Zuerst einmal muss man nun sehen, wie sich die Regierungspartei AKP neu aufstellt. Als Staatspräsident kann Erdoğan die Partei nicht mehr führen – das verbietet die Verfassung. Es müssen also jetzt sehr schnell die Weichen gestellt werden für seine Nachfolge als Parteivorsitzender sowie als Ministerpräsident. Beides soll wohl wieder in einer Person vereint werden – und man kann davon ausgehen, dass Erdoğan an dieser Entscheidung maßgeblich beteiligt ist. Aber auch ungeachtet dessen, wer ihm nachfolgt, wird sich das institutionelle Gefüge des Landes unter einem Präsidenten Erdoğan verändern. Erdoğan leitet, das hat er in den letzten Wochen und Monaten immer wieder betont, aus der Tatsache, dass er der erste vom Volk direkt gewählte Präsident der Türkei ist, eine besondere Legitimation für das Amt und sich selbst ab. Dass er nun sogar bereits im ersten Wahlgang die nötige absolute Mehrheit bekommen hat, dürfte ihn hierin noch bestärken. Er wird ein Präsident sein, der aktiv versuchen wird Politik zu gestalten. Laut Verfassung kann der Präsident Kabinettssitzungen einberufen. Von diesem Recht wird Erdoğan Gebrauch machen. Der lange gehegte Wunsch der Regierung, das parlamentarische System hin zu einem präsidialen zu verschieben, war bislang an der fehlenden Zwei-Drittel-Mehrheit der AKP und dem Widerstand der Opposition gescheitert. Es wird spekuliert, dass Erdoğan die für Sommer 2015 anstehenden Parlamentswahlen schon früher einberufen könnte, sollte die politische Stimmung im Herbst entsprechend günstig für die AKP sein.

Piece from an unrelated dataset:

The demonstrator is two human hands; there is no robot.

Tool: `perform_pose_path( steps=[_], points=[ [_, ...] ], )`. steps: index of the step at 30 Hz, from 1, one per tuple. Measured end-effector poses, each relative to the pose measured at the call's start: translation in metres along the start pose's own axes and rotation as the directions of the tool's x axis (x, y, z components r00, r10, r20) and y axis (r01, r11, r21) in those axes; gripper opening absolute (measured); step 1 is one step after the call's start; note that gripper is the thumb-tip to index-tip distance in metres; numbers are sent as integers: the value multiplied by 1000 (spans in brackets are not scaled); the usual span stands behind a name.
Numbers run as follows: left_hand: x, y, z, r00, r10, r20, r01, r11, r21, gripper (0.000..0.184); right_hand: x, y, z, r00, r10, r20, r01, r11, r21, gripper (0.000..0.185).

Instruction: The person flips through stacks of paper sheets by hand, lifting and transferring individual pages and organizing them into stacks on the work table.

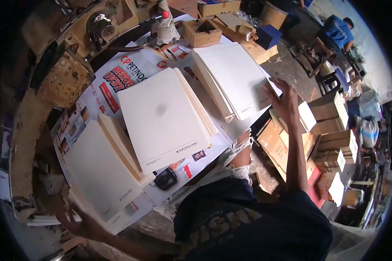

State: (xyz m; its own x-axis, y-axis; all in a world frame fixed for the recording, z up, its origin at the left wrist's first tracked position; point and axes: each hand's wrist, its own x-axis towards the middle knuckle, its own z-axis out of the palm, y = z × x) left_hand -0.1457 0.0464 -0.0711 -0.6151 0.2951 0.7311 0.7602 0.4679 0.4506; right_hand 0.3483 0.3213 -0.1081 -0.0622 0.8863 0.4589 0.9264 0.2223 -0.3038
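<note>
Three stacks of white printed sheets lie on the banner-covered table: a left stack [102, 167], a middle stack [161, 117] and a right stack [233, 76]. My right hand [284, 99] is at the right edge of the right stack, fingers spread, thumb and fingertips over its border. Down at the lower left, my left hand [76, 222] is beside the near corner of the left stack, its fingers apart and dim in shadow. Nothing shows in either hand. Whether the left fingertips touch the paper is unclear.
A small black object [166, 179] lies by the table's near edge. Behind the stacks stand a wooden box [202, 33] and a dark blue box [268, 36]. Bundled cardboard [331, 113] sits on the floor at right. Another person [339, 32] is at the far right.
</note>
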Motion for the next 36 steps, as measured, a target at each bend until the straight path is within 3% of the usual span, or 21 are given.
perform_pose_path(
  steps=[1, 2, 4, 6, 7, 10, 11, 12, 14, 15, 18, 19, 22, 24, 26, 28, 30, 32, 33, 34, 36],
  points=[
    [-2, 16, 10, 977, 170, 127, -159, 983, -91, 34, -3, 0, 3, 999, -50, -14, 50, 998, -34, 34],
    [-12, 91, 25, 937, 318, 147, -237, 884, -403, 30, -6, 0, 6, 995, -95, -27, 93, 994, -65, 30],
    [-29, 167, 38, 729, 522, 444, -167, 764, -624, 31, -8, -13, 5, 994, -93, -58, 90, 995, -47, 26],
    [-50, 203, 56, 503, 626, 596, -31, 702, -711, 39, -6, -24, 0, 983, -27, -180, 33, 999, 27, 25],
    [-52, 213, 65, 378, 681, 627, -104, 704, -702, 41, -5, -25, -5, 983, -17, -185, 24, 999, 35, 25],
    [-55, 216, 82, 237, 623, 745, -130, 781, -611, 34, -2, -24, -17, 939, 331, 98, -330, 777, 536, 24],
    [-49, 212, 86, 191, 683, 705, -95, 728, -679, 30, -4, -11, -17, 967, 235, 102, -242, 702, 670, 27],
    [-47, 205, 88, 191, 682, 706, -100, 729, -677, 30, -6, -8, -18, 966, 235, 103, -242, 698, 674, 27],
    [-45, 193, 86, 187, 533, 825, 343, 752, -563, 26, -12, -11, -27, 944, 236, 230, -327, 582, 745, 37],
    [-43, 193, 81, 226, 501, 835, 407, 730, -549, 22, -13, -20, -34, 898, 234, 374, -441, 449, 777, 45],
    [-49, 191, 78, 386, 330, 861, 577, 642, -505, 16, -15, -31, -37, 880, 182, 438, -471, 231, 851, 45],
    [-46, 195, 74, 352, 271, 896, 640, 629, -442, 16, -15, -32, -33, 900, 204, 385, -420, 170, 892, 44],
    [-47, 185, 74, 363, 244, 899, 719, 540, -437, 15, -13, -61, -47, 887, 306, 345, -409, 177, 895, 44],
    [-46, 188, 65, 397, 205, 895, 733, 516, -443, 14, -18, -65, -45, 912, 233, 339, -383, 185, 905, 45],
    [-47, 185, 58, 428, 166, 888, 745, 492, -451, 14, -23, -90, -43, 957, 154, 244, -287, 586, 758, 44],
    [-43, 175, 51, 501, 337, 797, 711, 365, -601, 22, -32, -117, -36, 934, 94, 344, -334, 568, 752, 42],
    [-21, 166, 35, 455, 435, 777, 524, 575, -628, 46, -40, -133, -13, 919, -27, 393, -329, 496, 803, 42],
    [5, 152, 15, 442, 442, 781, 23, 864, -502, 66, -50, -139, 7, 916, -103, 387, -300, 464, 833, 42],
    [7, 135, 8, 439, 436, 786, -201, 900, -387, 85, -52, -144, 8, 902, -99, 420, -336, 451, 827, 41],
    [3, 123, 4, 457, 414, 787, -192, 910, -368, 85, -50, -150, 5, 897, -126, 424, -329, 450, 830, 41],
    [-1, 108, -7, 317, 136, 939, -229, 971, -64, 89, -41, -163, -4, 759, 55, 649, -646, 193, 739, 43]
  ],
)
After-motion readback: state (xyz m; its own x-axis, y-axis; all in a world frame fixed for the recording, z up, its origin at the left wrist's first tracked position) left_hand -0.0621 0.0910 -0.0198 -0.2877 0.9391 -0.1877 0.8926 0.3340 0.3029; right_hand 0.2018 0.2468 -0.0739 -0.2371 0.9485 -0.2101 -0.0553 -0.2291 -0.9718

Wie wird sich das Verhältnis zu Europa entwickeln?

Die Türkei bleibt ein wichtiger Partner in der Region – aber das Verhältnis wird mit einem Präsidenten Erdoğan sicher nicht einfacher. Dazu muss man sich nur die Äußerungen Erdoğans hinsichtlich des Gaza-Konfliktes in den letzten Wochen anschauen. Erdoğan hat aber auch als Ministerpräsident immer wieder gezeigt, dass er plötzliche Kehrtwendungen vollziehen kann, wenn es ihm politisch von Nutzen ist. Angesichts sich verdüsternder Aussichten für die Wirtschaft sowie der Konflikte in Syrien und Irak, die auf die Türkei überzugreifen drohen, wird sich Erdoğan eine Abkehr vom Westen nicht leisten können. Die Türkei unternimmt große Anstrengungen z.B. bei der Bewältigung des Flüchtlingsansturms aus Syrien. Weit über eine Million Menschen sind bisher ins Land geströmt. Die türkische Regierung möchte zunächst einmal Anerkennung und Wertschätzung von den europäischen Partnern erfahren für ihren humanitären Einsatz. Wird die Türkei hierfür stärker öffentlich gewürdigt, wird sie sich auch wieder konstruktiver bei der Lösung der regionalen Konflikte zeigen – aus purem Eigeninteresse.